WORK REQUIRED. Using the material below, print the line that contains "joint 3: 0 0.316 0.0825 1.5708", the line that contains "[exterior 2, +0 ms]", and every line in between, exactly and nothing else.

****

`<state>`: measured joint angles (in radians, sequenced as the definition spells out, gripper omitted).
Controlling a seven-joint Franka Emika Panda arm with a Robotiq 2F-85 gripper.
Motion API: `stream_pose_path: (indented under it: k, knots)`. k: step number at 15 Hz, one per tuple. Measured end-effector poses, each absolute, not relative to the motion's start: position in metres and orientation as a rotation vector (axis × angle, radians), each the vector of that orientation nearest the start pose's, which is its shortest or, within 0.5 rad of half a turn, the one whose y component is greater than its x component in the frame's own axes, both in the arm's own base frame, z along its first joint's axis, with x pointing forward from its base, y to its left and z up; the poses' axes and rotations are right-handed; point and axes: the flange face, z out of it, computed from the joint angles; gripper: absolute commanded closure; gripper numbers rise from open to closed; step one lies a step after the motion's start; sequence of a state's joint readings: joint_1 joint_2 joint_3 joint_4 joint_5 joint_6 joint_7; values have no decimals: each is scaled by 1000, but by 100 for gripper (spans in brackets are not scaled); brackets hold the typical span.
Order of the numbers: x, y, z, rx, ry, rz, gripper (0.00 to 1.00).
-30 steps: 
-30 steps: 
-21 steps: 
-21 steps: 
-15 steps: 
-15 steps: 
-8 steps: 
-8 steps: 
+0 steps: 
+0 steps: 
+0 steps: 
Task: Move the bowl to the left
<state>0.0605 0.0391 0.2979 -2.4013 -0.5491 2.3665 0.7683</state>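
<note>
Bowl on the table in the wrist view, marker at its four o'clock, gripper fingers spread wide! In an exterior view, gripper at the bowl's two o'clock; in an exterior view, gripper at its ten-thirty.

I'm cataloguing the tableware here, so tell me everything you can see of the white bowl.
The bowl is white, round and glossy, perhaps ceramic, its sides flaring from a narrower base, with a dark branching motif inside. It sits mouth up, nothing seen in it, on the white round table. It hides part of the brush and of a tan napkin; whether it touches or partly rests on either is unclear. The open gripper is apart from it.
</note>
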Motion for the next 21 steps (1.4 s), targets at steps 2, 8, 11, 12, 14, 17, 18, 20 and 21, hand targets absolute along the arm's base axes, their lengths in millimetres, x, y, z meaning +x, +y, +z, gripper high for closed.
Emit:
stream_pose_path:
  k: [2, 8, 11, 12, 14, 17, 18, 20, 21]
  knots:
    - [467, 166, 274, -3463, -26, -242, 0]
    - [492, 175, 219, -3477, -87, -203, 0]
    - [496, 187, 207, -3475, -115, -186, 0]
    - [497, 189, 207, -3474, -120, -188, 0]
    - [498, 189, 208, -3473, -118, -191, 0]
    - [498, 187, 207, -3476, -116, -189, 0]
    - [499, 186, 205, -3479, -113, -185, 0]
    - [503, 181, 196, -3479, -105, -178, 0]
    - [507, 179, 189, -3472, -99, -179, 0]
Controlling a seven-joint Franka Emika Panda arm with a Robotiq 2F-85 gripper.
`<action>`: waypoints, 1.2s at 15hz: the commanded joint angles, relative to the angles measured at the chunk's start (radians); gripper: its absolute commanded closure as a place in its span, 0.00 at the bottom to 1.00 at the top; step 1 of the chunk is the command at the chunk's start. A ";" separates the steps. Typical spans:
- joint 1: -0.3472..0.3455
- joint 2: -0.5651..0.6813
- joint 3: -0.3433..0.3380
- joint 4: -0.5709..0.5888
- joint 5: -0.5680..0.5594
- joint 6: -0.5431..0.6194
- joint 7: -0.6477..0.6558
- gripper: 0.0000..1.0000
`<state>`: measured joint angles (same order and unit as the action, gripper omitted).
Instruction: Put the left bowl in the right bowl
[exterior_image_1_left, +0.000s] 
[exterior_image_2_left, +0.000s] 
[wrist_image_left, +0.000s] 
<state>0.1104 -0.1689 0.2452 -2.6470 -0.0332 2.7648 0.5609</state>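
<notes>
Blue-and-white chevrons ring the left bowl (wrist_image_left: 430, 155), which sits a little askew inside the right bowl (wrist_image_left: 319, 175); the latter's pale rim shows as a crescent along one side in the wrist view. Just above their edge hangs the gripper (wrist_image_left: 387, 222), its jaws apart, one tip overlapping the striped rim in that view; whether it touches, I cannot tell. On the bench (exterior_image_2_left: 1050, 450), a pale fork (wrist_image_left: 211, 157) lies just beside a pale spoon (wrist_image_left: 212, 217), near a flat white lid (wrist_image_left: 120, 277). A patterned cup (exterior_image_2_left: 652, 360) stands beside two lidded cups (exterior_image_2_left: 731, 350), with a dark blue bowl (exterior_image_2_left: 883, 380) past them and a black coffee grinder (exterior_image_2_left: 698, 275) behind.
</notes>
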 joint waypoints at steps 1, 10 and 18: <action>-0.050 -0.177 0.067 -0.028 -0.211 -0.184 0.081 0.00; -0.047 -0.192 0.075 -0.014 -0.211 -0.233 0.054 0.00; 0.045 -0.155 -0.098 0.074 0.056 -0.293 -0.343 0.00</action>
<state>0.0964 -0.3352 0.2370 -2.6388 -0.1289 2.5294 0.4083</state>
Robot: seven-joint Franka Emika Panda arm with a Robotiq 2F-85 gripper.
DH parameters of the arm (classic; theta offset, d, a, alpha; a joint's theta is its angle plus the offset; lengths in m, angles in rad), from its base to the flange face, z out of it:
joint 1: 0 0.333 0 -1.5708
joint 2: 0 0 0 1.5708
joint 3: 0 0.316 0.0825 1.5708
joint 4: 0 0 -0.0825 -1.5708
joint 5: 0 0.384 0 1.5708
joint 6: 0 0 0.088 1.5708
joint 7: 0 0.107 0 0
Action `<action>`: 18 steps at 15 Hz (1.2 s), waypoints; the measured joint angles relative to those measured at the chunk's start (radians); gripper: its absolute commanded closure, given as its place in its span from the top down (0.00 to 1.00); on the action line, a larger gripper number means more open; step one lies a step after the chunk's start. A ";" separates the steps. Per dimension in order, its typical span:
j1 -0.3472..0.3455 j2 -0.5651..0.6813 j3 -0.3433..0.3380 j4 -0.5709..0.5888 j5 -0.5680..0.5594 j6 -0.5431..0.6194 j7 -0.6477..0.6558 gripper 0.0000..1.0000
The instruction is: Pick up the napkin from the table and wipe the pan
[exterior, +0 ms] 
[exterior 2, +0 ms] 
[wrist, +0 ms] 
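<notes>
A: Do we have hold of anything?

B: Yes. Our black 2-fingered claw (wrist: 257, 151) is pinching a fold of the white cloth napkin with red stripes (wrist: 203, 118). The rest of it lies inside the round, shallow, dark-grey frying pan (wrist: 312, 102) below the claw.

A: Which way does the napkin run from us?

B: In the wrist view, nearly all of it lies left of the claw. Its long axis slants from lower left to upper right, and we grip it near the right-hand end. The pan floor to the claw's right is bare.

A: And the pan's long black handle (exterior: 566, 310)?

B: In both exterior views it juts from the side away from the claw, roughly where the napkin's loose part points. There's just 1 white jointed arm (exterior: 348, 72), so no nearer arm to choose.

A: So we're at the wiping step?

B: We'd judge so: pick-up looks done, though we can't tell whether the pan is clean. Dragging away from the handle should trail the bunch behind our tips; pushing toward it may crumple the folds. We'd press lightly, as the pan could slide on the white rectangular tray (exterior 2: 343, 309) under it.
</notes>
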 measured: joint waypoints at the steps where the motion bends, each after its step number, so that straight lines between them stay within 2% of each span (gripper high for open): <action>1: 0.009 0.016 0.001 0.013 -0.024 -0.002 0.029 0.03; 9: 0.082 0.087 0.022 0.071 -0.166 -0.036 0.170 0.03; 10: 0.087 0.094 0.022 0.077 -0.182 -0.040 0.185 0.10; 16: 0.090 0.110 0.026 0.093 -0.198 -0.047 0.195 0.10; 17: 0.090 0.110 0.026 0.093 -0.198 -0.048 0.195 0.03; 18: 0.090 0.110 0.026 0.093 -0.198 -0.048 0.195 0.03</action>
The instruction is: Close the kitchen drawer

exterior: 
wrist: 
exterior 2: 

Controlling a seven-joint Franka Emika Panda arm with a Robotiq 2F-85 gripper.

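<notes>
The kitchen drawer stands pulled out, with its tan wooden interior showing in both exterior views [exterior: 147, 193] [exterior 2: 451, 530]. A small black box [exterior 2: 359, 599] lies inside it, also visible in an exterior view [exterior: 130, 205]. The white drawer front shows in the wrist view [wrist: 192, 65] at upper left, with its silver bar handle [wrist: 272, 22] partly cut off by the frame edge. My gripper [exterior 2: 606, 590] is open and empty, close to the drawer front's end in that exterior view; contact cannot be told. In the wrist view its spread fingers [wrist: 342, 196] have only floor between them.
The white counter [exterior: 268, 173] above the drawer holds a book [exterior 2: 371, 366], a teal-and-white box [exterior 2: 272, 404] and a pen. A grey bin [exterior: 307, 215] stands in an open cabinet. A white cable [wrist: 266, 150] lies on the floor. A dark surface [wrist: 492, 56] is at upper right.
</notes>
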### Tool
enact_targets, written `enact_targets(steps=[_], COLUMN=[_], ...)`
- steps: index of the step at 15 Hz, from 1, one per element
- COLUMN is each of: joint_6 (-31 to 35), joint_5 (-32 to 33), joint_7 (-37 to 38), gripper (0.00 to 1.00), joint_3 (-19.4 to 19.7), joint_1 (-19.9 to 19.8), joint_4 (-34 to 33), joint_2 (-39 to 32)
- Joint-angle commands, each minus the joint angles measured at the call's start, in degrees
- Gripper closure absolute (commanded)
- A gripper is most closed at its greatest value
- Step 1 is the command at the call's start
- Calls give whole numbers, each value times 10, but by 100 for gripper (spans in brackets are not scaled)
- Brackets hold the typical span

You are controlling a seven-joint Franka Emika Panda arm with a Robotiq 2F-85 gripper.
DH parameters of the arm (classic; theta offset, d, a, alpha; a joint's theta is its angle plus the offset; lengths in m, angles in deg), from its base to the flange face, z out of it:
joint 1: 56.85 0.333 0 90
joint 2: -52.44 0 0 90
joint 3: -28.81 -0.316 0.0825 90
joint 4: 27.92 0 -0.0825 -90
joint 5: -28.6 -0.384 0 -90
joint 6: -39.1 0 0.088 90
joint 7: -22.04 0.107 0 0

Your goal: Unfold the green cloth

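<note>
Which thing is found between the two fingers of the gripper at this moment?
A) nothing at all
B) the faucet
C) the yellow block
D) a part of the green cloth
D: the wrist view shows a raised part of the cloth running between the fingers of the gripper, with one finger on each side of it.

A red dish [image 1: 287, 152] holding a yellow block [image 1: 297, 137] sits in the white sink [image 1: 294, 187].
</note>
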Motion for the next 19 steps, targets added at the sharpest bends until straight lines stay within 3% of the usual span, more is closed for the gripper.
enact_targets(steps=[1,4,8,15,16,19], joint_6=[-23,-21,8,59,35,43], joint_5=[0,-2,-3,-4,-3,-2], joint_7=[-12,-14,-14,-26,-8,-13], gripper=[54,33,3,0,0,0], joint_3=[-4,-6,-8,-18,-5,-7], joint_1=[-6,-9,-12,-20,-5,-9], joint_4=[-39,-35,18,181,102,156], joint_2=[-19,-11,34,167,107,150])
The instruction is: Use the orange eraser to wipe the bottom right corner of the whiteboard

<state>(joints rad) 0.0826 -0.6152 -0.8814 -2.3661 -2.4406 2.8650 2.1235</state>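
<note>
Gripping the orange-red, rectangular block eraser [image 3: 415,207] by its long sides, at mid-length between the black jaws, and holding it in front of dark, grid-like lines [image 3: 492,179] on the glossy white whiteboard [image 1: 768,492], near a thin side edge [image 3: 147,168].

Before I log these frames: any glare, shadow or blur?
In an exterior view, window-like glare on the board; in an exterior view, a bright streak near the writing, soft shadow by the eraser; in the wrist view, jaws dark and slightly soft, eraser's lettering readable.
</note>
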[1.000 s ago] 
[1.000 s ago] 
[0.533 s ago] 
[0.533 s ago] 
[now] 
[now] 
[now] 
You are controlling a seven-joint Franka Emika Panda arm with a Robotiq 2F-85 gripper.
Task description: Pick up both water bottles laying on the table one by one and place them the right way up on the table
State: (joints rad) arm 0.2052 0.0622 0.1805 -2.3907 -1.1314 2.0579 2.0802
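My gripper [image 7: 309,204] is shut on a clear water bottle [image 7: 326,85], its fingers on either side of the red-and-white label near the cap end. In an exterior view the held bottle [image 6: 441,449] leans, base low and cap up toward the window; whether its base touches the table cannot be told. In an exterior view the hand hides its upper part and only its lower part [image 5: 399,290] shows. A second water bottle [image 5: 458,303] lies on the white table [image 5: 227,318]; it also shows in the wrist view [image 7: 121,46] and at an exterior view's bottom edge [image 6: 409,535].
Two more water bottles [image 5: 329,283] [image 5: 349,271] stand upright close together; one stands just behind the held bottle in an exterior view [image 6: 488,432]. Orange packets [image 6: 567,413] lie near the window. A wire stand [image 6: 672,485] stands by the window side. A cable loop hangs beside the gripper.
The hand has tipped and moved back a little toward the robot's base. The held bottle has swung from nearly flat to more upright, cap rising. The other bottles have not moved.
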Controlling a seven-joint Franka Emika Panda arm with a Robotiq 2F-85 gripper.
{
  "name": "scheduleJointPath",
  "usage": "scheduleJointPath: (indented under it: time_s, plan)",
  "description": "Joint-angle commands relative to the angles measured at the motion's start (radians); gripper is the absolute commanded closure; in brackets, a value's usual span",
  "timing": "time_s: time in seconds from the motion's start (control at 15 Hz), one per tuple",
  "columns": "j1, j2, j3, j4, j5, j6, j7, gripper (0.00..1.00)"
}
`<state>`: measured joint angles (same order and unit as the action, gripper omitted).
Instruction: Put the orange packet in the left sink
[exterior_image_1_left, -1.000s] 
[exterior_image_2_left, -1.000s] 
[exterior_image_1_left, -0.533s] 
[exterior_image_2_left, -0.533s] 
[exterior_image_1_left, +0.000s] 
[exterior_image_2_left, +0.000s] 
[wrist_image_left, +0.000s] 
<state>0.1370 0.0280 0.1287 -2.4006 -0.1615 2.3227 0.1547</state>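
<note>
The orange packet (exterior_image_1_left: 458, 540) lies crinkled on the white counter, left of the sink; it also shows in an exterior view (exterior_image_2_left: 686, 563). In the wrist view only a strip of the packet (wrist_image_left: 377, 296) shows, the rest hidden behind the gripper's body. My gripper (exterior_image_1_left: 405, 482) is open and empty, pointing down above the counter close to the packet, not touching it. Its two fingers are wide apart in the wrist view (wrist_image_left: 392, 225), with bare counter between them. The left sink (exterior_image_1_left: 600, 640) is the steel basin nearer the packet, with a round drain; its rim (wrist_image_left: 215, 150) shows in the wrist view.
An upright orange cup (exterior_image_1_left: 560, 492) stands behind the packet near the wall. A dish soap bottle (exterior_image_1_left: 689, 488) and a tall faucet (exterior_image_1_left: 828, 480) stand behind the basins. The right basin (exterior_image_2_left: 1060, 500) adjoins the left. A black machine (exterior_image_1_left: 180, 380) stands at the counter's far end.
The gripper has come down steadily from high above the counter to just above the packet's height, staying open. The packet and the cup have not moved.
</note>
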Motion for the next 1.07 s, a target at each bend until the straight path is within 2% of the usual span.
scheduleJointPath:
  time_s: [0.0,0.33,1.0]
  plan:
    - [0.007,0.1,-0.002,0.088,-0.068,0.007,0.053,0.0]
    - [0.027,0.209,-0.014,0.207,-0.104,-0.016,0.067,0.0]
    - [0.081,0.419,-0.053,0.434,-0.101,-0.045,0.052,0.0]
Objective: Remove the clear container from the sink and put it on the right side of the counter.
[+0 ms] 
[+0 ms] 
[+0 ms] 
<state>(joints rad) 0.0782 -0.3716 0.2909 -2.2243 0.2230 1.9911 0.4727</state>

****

RESPONSE TO THIS TASK.
joint 3: 0 0.316 0.0825 1.5708
joint 4: 0 0 -0.0825 -1.5708
joint 5: 0 0.384 0 1.5708
joint 6: 0 0 0.088 1.5708
joint 7: 0 0.107 0 0
Action `<action>`: 18 steps at 15 Hz (1.2 s), waypoints; the measured joint angles relative to those measured at the chunk's start (radians); gripper: its absolute commanded closure, given as its place in its span from the top down (0.00 to 1.00); on the action line, a larger gripper number means more open; step one lies a step after the chunk's start. A ";" separates the steps. Per dimension in order, its typical span:
j1 -0.3472..0.3455 j2 -0.5651..0.6813 j3 -0.3433..0.3380 j4 -0.5709..0.5888 j5 -0.5680..0.5594 j6 -0.5431..0.6194 j7 -0.6477..0.6558 gripper 0.0000..1.0000
The instruction is: Pick up the napkin from the table and wipe the pan
[exterior, +0 ms] 
[exterior 2, +0 ms] 

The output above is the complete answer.